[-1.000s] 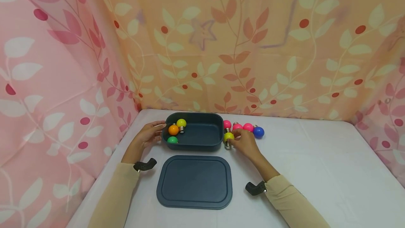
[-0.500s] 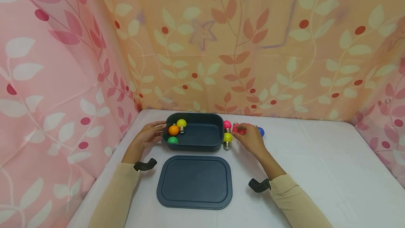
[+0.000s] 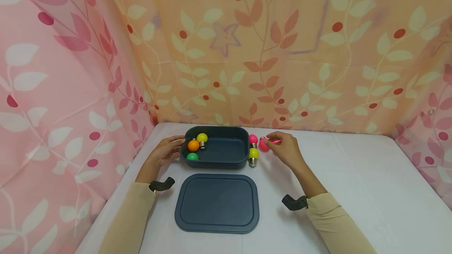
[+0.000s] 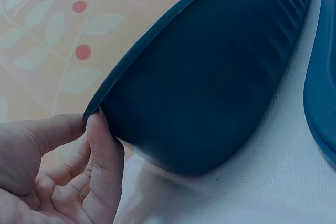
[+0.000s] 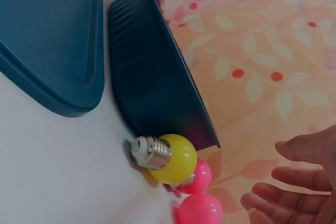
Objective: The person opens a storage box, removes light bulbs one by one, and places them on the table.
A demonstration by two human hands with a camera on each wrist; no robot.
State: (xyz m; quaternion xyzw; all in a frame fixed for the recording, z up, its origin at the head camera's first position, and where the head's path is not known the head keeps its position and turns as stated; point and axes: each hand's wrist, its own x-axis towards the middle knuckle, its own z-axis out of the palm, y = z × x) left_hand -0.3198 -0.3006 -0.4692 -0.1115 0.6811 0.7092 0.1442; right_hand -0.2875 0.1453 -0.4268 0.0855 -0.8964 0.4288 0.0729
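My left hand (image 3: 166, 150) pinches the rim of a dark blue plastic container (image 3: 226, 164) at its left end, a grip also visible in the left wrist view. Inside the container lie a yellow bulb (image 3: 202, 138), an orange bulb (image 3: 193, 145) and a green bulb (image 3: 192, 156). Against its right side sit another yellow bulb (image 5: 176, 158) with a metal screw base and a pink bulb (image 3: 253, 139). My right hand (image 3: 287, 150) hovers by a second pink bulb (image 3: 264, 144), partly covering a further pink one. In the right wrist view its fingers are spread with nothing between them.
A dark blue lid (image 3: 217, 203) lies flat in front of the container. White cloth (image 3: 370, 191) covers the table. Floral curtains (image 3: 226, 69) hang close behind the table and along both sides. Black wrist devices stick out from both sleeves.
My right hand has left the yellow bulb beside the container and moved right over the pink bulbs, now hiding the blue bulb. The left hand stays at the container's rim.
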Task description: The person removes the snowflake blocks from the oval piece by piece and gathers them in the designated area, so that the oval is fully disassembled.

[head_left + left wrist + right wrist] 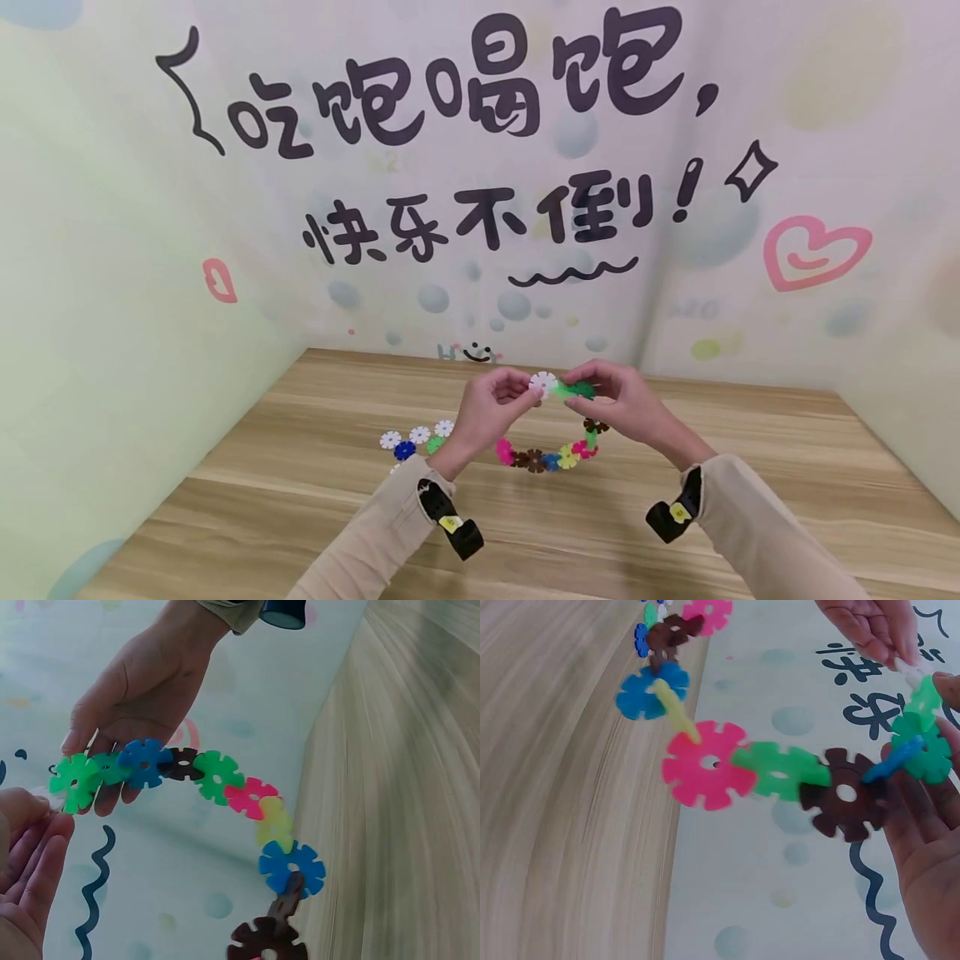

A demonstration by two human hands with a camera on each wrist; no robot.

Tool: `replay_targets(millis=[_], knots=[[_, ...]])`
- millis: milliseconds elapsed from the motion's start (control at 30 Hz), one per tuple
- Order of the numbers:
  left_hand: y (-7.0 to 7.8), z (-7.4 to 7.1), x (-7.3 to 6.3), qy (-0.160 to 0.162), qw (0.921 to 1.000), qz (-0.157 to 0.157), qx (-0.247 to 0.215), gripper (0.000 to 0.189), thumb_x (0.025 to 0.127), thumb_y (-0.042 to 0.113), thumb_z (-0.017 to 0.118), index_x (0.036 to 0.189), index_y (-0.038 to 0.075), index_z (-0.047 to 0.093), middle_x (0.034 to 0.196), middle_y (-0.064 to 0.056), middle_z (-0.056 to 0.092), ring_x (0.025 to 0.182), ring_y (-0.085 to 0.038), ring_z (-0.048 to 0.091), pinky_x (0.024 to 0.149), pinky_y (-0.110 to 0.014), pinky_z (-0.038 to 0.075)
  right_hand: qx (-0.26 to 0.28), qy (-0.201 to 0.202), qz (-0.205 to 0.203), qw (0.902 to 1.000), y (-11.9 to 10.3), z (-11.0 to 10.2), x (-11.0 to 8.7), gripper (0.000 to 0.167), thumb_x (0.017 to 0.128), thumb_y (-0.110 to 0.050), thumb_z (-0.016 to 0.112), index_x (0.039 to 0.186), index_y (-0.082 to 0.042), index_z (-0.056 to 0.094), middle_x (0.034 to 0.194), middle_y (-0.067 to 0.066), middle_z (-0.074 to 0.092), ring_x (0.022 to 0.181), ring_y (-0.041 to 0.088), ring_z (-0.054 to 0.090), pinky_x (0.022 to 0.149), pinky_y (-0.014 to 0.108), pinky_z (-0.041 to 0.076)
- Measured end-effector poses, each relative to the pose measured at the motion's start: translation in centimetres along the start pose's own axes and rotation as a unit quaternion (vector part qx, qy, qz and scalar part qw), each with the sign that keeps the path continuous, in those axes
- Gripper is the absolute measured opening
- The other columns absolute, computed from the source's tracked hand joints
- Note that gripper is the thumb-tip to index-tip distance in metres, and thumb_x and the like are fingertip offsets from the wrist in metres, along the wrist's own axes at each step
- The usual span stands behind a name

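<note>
My left hand (483, 412) pinches a white snowflake disc (543, 384) between thumb and fingertips. The thumb and fingers of my right hand (626, 404) hold the end of a chain of notched plastic discs. A light green disc (75, 782) at that end meets the white one edge to edge. Behind it come a darker green disc (922, 746) and a blue disc (145, 763). From there the chain curves down through brown, green, pink (710, 765) and yellow (568, 456) discs to brown (535, 461) and pink ones near my left wrist.
Left of my left forearm, several loose-looking discs, among them a white disc (390, 439), a dark blue disc (405, 451) and a green disc (435, 445), lie on the wood-grain table (262, 500). A printed cloth wall (420, 317) stands right behind the table's far edge.
</note>
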State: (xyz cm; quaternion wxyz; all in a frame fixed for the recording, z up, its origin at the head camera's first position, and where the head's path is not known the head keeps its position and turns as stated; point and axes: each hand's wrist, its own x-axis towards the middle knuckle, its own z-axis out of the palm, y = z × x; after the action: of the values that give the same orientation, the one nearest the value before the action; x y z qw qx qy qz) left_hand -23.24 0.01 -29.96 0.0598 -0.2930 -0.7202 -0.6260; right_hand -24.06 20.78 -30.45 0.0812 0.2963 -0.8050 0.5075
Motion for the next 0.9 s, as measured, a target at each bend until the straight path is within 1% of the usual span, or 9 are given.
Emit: replay_targets(millis=[200,367,400,500,600,733,833,900], knots=[[-0.1,0.4,0.0,0.032,0.999,-0.003,-0.031,0.014,0.083,0.002,0.06,0.091,-0.01,0.059,0.083,-0.022,0.063,0.077,-0.035,0.061,0.067,-0.022,0.051,-0.025,0.037,-0.026,0.9987,0.1,0.5,0.0,0.019,0.078,-0.003,0.066,0.096,-0.001,0.06,0.095,0.01,0.059,0.073,0.012,0.055,0.069,0.024,0.05],[-0.4,1.1,-0.1,0.057,0.9968,-0.005,-0.057,0.014,0.082,0.0,0.059,0.091,-0.011,0.058,0.082,-0.023,0.062,0.076,-0.034,0.061,0.067,-0.026,0.052,-0.037,0.061,-0.061,0.9956,-0.3,0.7,0.1,0.014,0.077,0.004,0.064,0.09,-0.001,0.062,0.09,0.009,0.06,0.073,0.01,0.053,0.066,0.021,0.049],[-0.4,1.2,-0.1,0.057,0.9966,-0.006,-0.059,0.014,0.082,0.0,0.059,0.091,-0.011,0.057,0.082,-0.023,0.062,0.075,-0.033,0.061,0.068,-0.028,0.052,-0.041,0.063,-0.069,0.9948,-0.6,0.7,0.1,0.014,0.077,0.006,0.063,0.089,-0.001,0.062,0.089,0.01,0.061,0.072,0.01,0.053,0.065,0.02,0.049],[-0.6,1.5,-0.2,0.049,0.9967,-0.022,-0.062,0.014,0.083,0.0,0.059,0.092,-0.01,0.057,0.083,-0.022,0.062,0.076,-0.03,0.061,0.069,-0.029,0.052,-0.055,0.071,-0.082,0.9926,-1.4,0.8,-0.1,0.014,0.076,0.011,0.062,0.085,0.001,0.063,0.086,0.012,0.061,0.072,0.009,0.052,0.062,0.02,0.048],[-0.8,1.6,-0.2,0.035,0.9968,-0.032,-0.064,0.015,0.083,0.0,0.059,0.093,-0.01,0.057,0.084,-0.02,0.061,0.076,-0.028,0.061,0.068,-0.026,0.052,-0.07,0.077,-0.083,0.9911,-1.7,0.9,-0.3,0.014,0.075,0.013,0.061,0.083,0.001,0.064,0.084,0.013,0.061,0.071,0.009,0.052,0.061,0.02,0.048],[-0.6,1.6,-0.2,0.024,0.9975,-0.033,-0.058,0.016,0.083,0.0,0.058,0.095,-0.011,0.057,0.085,-0.019,0.06,0.077,-0.03,0.06,0.066,-0.021,0.05,-0.077,0.082,-0.074,0.9909,-0.7,0.8,-0.2,0.015,0.074,0.011,0.063,0.081,-0.002,0.066,0.084,0.008,0.062,0.072,0.009,0.053,0.061,0.02,0.049],[-0.4,1.5,0.0,0.019,0.9982,-0.028,-0.049,0.017,0.084,0.002,0.057,0.095,-0.011,0.057,0.086,-0.021,0.06,0.078,-0.031,0.06,0.067,-0.023,0.051,-0.073,0.076,-0.077,0.9915,0.1,0.7,-0.1,0.013,0.075,0.007,0.064,0.081,-0.005,0.066,0.084,0.005,0.063,0.073,0.009,0.055,0.062,0.021,0.05],[-0.4,1.4,0.1,0.019,0.9983,-0.029,-0.048,0.017,0.085,0.003,0.057,0.095,-0.011,0.057,0.086,-0.021,0.06,0.077,-0.029,0.061,0.069,-0.027,0.052,-0.069,0.069,-0.08,0.992,0.3,0.6,-0.1,0.012,0.076,0.005,0.064,0.081,-0.005,0.067,0.084,0.005,0.063,0.074,0.01,0.056,0.063,0.022,0.05]])
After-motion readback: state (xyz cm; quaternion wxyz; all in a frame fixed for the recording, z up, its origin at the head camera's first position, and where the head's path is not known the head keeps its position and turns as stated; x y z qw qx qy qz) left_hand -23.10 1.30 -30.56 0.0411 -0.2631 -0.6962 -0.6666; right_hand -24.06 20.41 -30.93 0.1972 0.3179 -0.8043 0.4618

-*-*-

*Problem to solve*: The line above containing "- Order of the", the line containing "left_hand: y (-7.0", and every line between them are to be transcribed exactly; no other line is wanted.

*The answer*:
- Order of the numbers:
  left_hand: y (-7.0 to 7.8), z (-7.4 to 7.1), x (-7.3 to 6.3), qy (-0.160 to 0.162), qw (0.921 to 1.000), qz (-0.157 to 0.157), qx (-0.247 to 0.215), gripper (0.000 to 0.189), thumb_x (0.025 to 0.127), thumb_y (-0.042 to 0.113), thumb_z (-0.017 to 0.118), index_x (0.036 to 0.189), index_y (-0.038 to 0.075), index_z (-0.047 to 0.093), middle_x (0.034 to 0.196), middle_y (-0.064 to 0.056), middle_z (-0.056 to 0.092), ring_x (0.025 to 0.182), ring_y (-0.085 to 0.038), ring_z (-0.048 to 0.091), pinky_x (0.024 to 0.149), pinky_y (-0.110 to 0.014), pinky_z (-0.038 to 0.075)

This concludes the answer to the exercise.